Se advierte, igualmente, a las partes que preparen recurso de casación para la unificación de doctrina contra esta resolución judicial, que, según lo previsto en la Ley 10/2012, de 20 de noviembre, modificado por el RDL 3/13, de 22 de febrero, por la que se regulan determinadas tasas en el ámbito de la Administración de Justicia y del Instituto Nacional de Toxicología y Ciencias Forenses, con el escrito de interposición del recurso de casación para la unificación de doctrina habrán de presentar justificante de pago de la tasa por el ejercicio de la potestad jurisdiccional a que se refiere dicha norma legal, siempre que no concurra alguna de las causas de exención por razones objetivas o subjetivas a que se refiere la citada norma; tasa que se satisfará mediante autoliquidación según las reglas establecidas por el Ministerio de Hacienda y Administración Públicas en la Orden HAP/2662/2012, de 13 de diciembre.

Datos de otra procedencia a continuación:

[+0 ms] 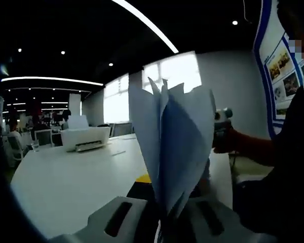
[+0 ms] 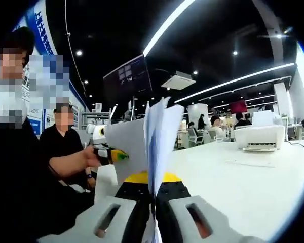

Si la condena consistiere en constituir el capital-coste de una pensión de Seguridad Social, el ingreso de éste habrá de hacerlo en la Tesorería General de la Seguridad Social y una vez se determine por ésta su importe, lo que se le comunicará por esta Sala.
Una vez adquiera firmeza la presente sentencia, devuélvanse los autos originales al Juzgado de lo Social de su procedencia, dejando de ello debida nota en los Libros de esta Sección de Sala.
Así, por esta nuestra sentencia, lo pronunciamos, mandamos y firmamos.
PUBLICACIÓN
Publicada y leída fue la anterior sentencia en por el/la Ilmo/a. Sr/a. Magistrado-Ponente en la Sala de Audiencias de este Tribunal. Doy fe.